Images: A Reader, our book published by Sage in 2006, received favourable reviews in Invisible Culture, Visual Anthropology, and Visual Communications. Here are some excerpts:
Mark Andrews in Invisible Culture: "The editors make two particularly useful contributions to the anthology. At the outset of each section, an introduction effectively summarizes and presents key issues for that section's readings, relates dominant themes to those earlier or later in the anthology, and outlines the significance of the individual excerpts in terms of the editors' proposed field of image studies. Aware of the bias with which they may have compiled the volume, however, the editors also have chosen to include four alternative tables of contents that fall at the end of the book's general introduction ... Accessible and well-organized, these alternative tables go far in exemplifying the extent to which the editors wish to open up the field of inquiry in the study of images."
Zoë Sadokierski in Visual Communications: Images: A Reader is "...a rich, well-considered volume that is bound to become a critical introductory text for students of images and images studies everywhere, as well as an essential resource for academics and practitioners alike. This reader is an invaluable tool for those interested in images and image studies across a vast array of disciplines."

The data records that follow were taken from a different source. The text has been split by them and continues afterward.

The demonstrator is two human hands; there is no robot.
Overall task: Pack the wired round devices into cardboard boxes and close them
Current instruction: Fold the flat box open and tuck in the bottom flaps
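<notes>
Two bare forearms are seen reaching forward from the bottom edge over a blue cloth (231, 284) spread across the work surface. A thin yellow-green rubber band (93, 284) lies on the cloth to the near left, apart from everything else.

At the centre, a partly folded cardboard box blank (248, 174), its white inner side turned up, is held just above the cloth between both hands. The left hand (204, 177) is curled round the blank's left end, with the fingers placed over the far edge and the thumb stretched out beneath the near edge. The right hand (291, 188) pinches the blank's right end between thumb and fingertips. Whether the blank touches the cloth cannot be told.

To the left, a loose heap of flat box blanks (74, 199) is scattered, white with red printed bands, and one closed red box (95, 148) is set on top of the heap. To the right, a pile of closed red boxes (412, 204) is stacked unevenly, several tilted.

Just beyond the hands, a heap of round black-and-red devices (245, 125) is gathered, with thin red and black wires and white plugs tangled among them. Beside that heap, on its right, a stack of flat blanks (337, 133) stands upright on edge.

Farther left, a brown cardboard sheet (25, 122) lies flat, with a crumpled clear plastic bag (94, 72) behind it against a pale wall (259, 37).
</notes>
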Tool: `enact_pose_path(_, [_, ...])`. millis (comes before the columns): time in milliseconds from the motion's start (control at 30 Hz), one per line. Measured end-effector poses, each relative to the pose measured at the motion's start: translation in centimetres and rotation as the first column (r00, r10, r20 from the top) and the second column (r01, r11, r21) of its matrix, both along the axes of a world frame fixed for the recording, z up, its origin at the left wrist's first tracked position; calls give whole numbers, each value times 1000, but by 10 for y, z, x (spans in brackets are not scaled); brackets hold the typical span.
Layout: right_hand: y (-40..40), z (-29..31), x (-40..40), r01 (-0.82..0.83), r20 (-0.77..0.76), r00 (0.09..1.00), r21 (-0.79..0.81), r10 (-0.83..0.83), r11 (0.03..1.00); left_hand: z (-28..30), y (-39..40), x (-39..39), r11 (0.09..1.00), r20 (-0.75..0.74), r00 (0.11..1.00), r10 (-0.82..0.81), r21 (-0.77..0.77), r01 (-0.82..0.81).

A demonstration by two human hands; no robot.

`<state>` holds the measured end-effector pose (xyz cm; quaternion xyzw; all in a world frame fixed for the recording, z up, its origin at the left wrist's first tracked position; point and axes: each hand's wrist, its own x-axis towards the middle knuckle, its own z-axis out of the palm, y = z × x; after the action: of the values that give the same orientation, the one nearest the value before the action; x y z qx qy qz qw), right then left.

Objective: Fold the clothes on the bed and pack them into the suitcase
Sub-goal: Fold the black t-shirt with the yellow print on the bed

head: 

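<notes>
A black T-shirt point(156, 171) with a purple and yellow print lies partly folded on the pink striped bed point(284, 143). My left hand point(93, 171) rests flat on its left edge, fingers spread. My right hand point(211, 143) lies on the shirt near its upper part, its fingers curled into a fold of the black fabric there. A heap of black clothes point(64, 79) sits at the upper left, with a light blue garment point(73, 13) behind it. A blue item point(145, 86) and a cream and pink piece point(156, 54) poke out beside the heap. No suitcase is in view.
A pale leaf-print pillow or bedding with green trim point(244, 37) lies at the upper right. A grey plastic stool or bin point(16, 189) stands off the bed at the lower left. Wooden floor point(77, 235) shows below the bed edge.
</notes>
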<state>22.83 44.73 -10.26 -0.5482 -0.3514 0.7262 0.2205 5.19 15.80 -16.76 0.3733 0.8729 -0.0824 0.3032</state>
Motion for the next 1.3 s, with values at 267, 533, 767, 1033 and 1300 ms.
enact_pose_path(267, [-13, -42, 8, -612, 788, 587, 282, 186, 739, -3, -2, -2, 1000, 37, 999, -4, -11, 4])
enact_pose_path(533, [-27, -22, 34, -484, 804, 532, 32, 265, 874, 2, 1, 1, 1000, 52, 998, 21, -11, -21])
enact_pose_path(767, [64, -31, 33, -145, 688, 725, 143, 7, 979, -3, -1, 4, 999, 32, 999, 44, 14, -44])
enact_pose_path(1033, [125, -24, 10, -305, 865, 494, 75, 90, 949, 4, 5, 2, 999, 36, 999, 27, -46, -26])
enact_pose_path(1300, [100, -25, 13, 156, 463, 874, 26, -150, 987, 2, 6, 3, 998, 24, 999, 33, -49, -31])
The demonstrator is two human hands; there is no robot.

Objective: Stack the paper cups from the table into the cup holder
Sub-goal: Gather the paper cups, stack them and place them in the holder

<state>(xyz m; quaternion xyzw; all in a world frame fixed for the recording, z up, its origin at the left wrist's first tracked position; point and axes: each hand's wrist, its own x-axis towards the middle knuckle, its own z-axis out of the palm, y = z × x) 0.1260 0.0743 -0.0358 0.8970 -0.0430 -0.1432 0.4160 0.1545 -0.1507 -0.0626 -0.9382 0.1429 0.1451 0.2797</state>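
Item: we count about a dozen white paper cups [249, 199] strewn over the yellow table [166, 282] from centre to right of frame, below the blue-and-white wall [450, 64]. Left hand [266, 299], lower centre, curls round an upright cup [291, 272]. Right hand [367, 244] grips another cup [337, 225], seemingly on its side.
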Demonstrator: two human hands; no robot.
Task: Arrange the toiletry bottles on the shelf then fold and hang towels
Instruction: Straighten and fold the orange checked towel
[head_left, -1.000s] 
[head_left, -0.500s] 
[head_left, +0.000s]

Keyan G. Tomaselli in Visual Anthropology: "Much theorizing in visual studies, visual anthropology, and visual culture is offered in an a-historical vein, sliding along secondary and tertiary conceptual trajectories, with little sense of interdisciplinary origin. This book recovers the historical grounds of the study of 'images' and provides and contextualizes most of the defining texts, and a lot more besides. A cursory flipping through visual anthropology textbooks will reveal that few cite any of the authors included here.
"One could question the choice of works to reprint in the compilation: one could, with one or two exceptions, discuss the white, Western-centric emphasis of the anthology, and one could query others things besides. For the most part this would be pointless, as the tome offers a comprehensive overview. I can’t do any better than repeating Martin Jay’s blurb on the back cover:
"Images, from time immemorial, have generated words, words to describe them, words to interpret them, words to enhance or keep their magic at bay. Many of the most eloquent and insightful of these words, from the Bible to Plato, to contemporary visual culture studies, are gathered together in this remarkable collection, which is surely destined to be a standard reference in its field for many years to come”
You’d probably have to pay to read two of the three reviews in full, but, hopefully, you get the gist.